# 05 duramax black smoke



## S-3 ranch (May 26, 2004)

i have a 05 2500 hd duramax and when i put the pedel to the metal it blows black smoke bad !! any ideas on why ? i have cleaned the injecters but had no change still getting 21 mpg


----------



## Pocketfisherman (May 30, 2005)

Black smoke is too much fuel, or not enough air. Not enough air can also be caused by low boost. Look for a dirty air filter, or loose hose clamps in the intake tract where the intercooler attaches. Often oil change places will remove the intercooler hose for easier access to oil changes and forget to tighten the clamps. Boost will then leak out and give you the black smoke.


----------



## Blue Water Ho (May 21, 2004)

Second the air filter and the boost boots. Also get some Howes "Meaner Cleaner."


----------



## cj9271 (Aug 24, 2004)

I just traded my 05 duramax in. I tried everything possible and even took it to the dealer several times. NO good results at all. Mine smoked reeeeeeaaaalllll bad. GOOD LUCK


----------



## frictiontoy (Jan 18, 2006)

*max*

probly bad injectors they are warranty 200,000 miles.do you have a power adder?that will cause smoke under accel


----------



## camowag (Aug 25, 2005)

pilar said:


> i have a 05 2500 hd duramax and when i put the pedel to the metal it blows black smoke bad !! any ideas on why ? i have cleaned the injecters but had no change still getting 21 mpg


How long since fuel filter been changed ?
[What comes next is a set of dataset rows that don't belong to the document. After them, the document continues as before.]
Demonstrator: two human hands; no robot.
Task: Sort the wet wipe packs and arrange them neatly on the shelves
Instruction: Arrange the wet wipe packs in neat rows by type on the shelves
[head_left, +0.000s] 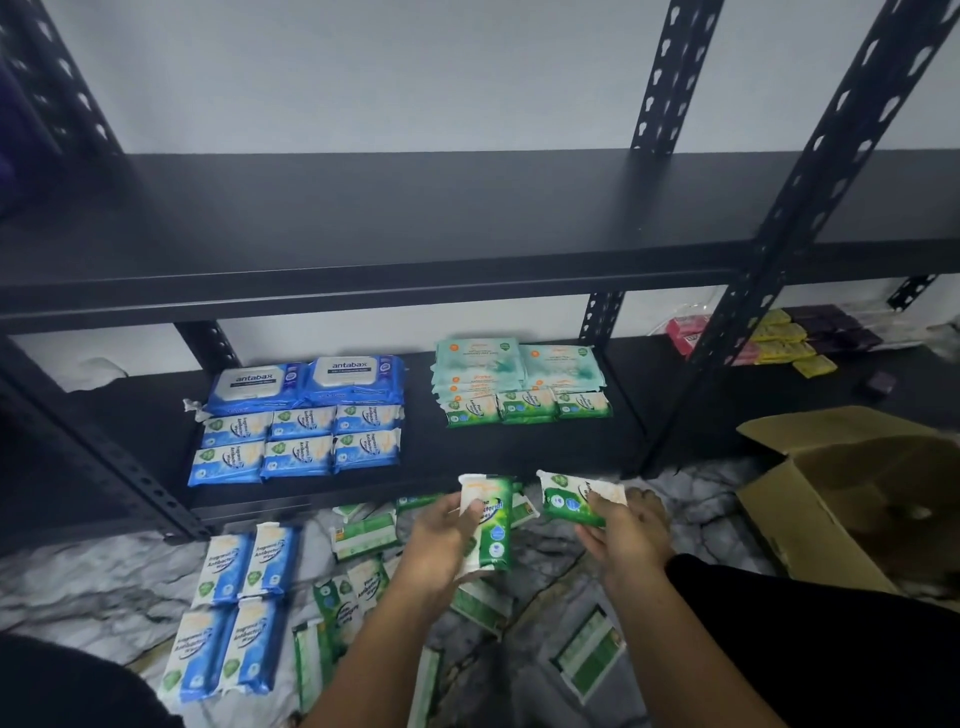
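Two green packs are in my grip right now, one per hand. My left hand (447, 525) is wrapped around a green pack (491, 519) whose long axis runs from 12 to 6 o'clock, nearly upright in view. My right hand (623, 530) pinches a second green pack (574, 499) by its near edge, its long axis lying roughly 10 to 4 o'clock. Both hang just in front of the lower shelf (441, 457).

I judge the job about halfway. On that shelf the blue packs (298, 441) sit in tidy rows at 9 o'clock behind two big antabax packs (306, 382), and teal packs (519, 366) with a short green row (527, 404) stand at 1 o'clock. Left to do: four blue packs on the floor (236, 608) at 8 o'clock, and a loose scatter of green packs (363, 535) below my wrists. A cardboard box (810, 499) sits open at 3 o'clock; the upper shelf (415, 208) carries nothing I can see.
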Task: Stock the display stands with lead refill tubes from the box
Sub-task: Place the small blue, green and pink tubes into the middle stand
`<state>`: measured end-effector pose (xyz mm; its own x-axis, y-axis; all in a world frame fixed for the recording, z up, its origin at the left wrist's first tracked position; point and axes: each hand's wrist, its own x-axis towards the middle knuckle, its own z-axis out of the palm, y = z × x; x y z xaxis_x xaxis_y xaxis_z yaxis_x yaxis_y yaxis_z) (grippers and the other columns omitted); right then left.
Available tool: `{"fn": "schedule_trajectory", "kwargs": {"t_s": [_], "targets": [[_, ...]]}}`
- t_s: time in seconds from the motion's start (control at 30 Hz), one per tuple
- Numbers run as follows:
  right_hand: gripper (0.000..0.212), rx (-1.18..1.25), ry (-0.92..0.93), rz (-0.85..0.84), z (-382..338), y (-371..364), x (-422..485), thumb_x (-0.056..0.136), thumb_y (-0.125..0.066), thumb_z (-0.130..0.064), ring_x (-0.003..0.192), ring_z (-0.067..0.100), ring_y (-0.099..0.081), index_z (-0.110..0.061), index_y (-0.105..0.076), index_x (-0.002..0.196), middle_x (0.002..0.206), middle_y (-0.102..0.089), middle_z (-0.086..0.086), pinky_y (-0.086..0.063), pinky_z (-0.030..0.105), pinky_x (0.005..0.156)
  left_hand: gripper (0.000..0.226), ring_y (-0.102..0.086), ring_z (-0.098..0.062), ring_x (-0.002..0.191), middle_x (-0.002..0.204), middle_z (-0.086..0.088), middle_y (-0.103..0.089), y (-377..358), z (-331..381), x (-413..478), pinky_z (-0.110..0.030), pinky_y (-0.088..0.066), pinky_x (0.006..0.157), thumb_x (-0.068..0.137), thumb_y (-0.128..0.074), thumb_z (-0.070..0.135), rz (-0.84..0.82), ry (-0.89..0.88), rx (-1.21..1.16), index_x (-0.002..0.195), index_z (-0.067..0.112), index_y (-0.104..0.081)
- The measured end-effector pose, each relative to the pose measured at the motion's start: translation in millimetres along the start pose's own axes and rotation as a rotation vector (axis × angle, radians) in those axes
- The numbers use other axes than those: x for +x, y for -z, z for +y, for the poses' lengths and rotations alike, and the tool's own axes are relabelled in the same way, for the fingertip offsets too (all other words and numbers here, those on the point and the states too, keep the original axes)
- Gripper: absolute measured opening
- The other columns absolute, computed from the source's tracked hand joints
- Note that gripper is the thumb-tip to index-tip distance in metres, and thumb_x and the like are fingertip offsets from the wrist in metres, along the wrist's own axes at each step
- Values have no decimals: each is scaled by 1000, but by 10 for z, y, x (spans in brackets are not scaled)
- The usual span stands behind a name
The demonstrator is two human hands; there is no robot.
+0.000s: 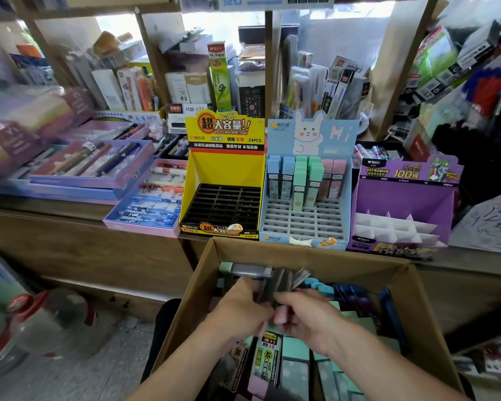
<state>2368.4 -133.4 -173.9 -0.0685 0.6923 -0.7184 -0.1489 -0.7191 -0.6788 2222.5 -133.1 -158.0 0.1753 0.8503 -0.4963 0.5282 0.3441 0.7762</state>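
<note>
Inside the cardboard box (315, 256) lie many lead refill tubes in green, pink, blue and dark colours. My left hand (240, 308) grips a fan of several dark grey tubes (281, 280) above the box. My right hand (307, 316) meets it, its fingers pinching the tubes' lower ends and a pink tube (281, 315). On the counter stand three display stands: a yellow one (223, 180) with an empty black grid, a light blue rabbit one (307, 186) holding several pastel tubes in its back rows, and a purple one (402, 204) with empty white dividers.
Purple and pink trays of pens (145, 198) lie left of the yellow stand. Packed stationery fills the shelves behind. A clear plastic jug with a red cap (41, 316) stands on the floor at the left. The wooden counter front (84, 256) runs behind the box.
</note>
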Motion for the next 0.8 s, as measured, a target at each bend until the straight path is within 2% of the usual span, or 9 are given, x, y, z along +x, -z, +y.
{"fn": "schedule_trajectory", "kwargs": {"t_s": [0.07, 0.17, 0.3, 0.37, 0.43, 0.5, 0.6, 0.67, 0.8], "targets": [[8, -22, 5, 14, 2, 29, -14, 100, -60, -4, 59, 24, -61, 1, -65, 96, 67, -62, 16, -46, 29, 52, 11, -58, -23, 57, 68, -18, -66, 19, 7, -17, -40, -55, 76, 89, -61, 8, -46, -49, -70, 97, 5, -69], [15, -20, 6, 17, 0, 53, -48, 98, -64, -3, 66, 27, -67, -1, -65, 112, 83, -71, 20, -45, 27, 50, 13, -64, -20, 69, 70, -10, -68, 4, -8, -44, -40, -56, 86, 92, -64, 15, -25, -39, -128, 101, 7, -68], [14, -21, 4, -11, -31, 45, -118, 97, -68, -9, 78, 28, -71, -7, -69, 110, 99, -78, 20, -49, 28, 55, 39, -74, -9, 87, 102, -3, -76, -61, 2, -98, -20, -55, 67, 87, -73, 21, 37, 69, -338, 122, 18, -56], [13, -26, 7, -30, -49, 49, -164, 97, -69, -11, 78, 25, -71, -9, -72, 109, 102, -79, 18, -50, 29, 54, 42, -75, -8, 82, 100, -3, -77, -59, 27, -121, -17, -54, 60, 87, -73, 18, 21, 99, -449, 124, 18, -52], [12, -29, 16, -80, -59, 58, -219, 98, -67, -12, 71, 20, -71, -13, -78, 102, 97, -80, 14, -49, 28, 54, 41, -76, -11, 77, 87, -1, -79, -43, 59, -169, -20, -55, 59, 89, -72, 11, -18, 103, -554, 123, 16, -50], [17, -36, 32, -134, -71, 71, -276, 100, -64, -13, 69, 17, -72, -17, -81, 98, 96, -80, 11, -51, 28, 56, 41, -76, -15, 76, 80, 0, -79, -24, 76, -221, -27, -58, 64, 90, -69, 3, -62, 100, -630, 124, 14, -49], [20, -82, 56, -188, -79, 104, -343, 103, -59, -13, 86, 23, -77, -17, -78, 111, 103, -80, 11, -59, 30, 66, 47, -73, -30, 92, 101, -16, -75, 5, 85, -298, -50, -60, 85, 86, -66, -7, -121, 127, -729, 125, 15, -50], [22, -119, 64, -225, -76, 131, -382, 104, -57, -12, 99, 28, -76, -18, -76, 115, 107, -79, 11, -61, 33, 76, 54, -72, -40, 97, 111, -24, -71, 23, 73, -337, -56, -59, 85, 82, -66, -13, -143, 147, -796, 126, 14, -50], [24, -177, 86, -267, -92, 182, -452, 104, -58, -11, 98, 24, -74, -18, -78, 115, 110, -79, 10, -60, 32, 82, 51, -76, -31, 90, 107, -21, -74, 64, 64, -421, -34, -60, 67, 80, -67, -12, -207, 111, -874, 125, 12, -62]]}}
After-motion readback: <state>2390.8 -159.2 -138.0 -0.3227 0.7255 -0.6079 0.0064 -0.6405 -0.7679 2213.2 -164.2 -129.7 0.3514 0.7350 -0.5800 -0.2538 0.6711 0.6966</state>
Here's a good Duramax Forum.... FYI.
http://dieselplace.com/forum/index.php?


----------



## Pocketfisherman (May 30, 2005)

A clogged fuel filter will cause lousy performance. But I've never heard of one causing black smoke. What's different about the duramax's that will make them do that?


----------



## LIVIN (Oct 31, 2006)

What's funny is that some owners strive to puff black smoke.


----------



## Blue Water Ho (May 21, 2004)

Heck it isnt hard, roal the coal!!!!!!!!!! Before you say "Dude you are just wasting fuel" I know.


----------



## skout210 (Mar 2, 2006)

I am 99.9% sure you are fixing to experience injector problems my 03 injecters were leaking back into the crankcase, 8 new injecters and the fuel lines that feed them need to be replaced also go for it it is only money


----------



## Little Jimmy Cook (Oct 22, 2004)

*Air Flow sensor.....*

I had my air flow sensor changed out last week and that did not help the black smoke from pouring out. I cleaned the K and N air filter and mine still blows black smoke. I can control ther black smoke while accelerating, if I punch it out it comes, but if you ease into the throttle it it does not seem to billow out (or as bad). Now at the stop light or a parking lot .............it just comes out like there is no tommorow. I left my wife in the truck while I ran into the store and I found my truck very quick in the parking lot when I came out. It was the one in the fog! (lol) I guess I will take it in and have more codes checked. This is on a 2002 GMC Duramax 4 x 4 with and Allison Transmission and 176,000 miles.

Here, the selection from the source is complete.